### Task details
The answer is a stretch of the material below, returned exactly: the line containing "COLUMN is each", the line containing "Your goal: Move", and all lines between.

### Collected material
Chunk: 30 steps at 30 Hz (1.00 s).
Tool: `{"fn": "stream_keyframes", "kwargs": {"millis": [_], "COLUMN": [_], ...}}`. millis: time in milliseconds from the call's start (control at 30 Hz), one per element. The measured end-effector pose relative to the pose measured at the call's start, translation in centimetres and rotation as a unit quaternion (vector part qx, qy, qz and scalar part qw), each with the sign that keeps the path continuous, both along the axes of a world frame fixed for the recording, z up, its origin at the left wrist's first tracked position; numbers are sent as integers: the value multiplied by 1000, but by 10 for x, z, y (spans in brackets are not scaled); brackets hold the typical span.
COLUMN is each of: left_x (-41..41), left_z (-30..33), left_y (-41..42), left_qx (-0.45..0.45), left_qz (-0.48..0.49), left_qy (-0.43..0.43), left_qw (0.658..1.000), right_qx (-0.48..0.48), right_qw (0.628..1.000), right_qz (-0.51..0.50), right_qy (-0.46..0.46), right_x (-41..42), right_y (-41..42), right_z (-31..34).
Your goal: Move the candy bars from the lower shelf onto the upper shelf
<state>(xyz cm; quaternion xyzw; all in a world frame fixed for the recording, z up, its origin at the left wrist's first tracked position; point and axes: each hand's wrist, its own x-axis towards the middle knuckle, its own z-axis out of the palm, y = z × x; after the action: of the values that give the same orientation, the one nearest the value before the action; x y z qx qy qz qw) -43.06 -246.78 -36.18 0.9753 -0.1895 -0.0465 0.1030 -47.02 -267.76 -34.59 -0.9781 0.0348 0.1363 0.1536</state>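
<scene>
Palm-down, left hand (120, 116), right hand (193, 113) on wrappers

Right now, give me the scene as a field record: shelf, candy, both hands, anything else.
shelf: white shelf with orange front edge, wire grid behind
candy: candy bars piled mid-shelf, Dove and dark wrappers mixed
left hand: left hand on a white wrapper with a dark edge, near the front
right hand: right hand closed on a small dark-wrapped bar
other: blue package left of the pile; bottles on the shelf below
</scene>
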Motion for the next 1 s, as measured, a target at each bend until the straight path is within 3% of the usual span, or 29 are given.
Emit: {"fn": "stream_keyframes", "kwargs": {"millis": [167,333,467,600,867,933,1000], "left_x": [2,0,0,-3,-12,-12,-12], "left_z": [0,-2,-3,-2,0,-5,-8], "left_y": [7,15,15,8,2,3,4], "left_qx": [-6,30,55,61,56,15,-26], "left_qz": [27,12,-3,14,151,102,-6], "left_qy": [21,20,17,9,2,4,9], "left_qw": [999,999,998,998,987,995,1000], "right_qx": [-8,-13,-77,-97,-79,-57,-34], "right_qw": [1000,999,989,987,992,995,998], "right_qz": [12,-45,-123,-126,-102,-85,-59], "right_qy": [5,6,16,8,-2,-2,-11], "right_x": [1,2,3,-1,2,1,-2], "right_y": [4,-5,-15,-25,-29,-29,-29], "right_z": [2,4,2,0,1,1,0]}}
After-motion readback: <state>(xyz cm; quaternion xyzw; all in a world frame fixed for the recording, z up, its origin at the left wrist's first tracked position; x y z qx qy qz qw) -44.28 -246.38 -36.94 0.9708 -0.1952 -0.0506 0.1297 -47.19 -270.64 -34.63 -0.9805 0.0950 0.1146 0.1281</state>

### Reply to the task
COLUMN is each of: left_x (-41..41), left_z (-30..33), left_y (-41..42), left_qx (-0.45..0.45), left_qz (-0.48..0.49), left_qy (-0.43..0.43), left_qw (0.658..1.000), right_qx (-0.48..0.48), right_qw (0.628..1.000), right_qz (-0.51..0.50), right_qy (-0.46..0.46), right_x (-41..42), right_y (-41..42), right_z (-31..34).
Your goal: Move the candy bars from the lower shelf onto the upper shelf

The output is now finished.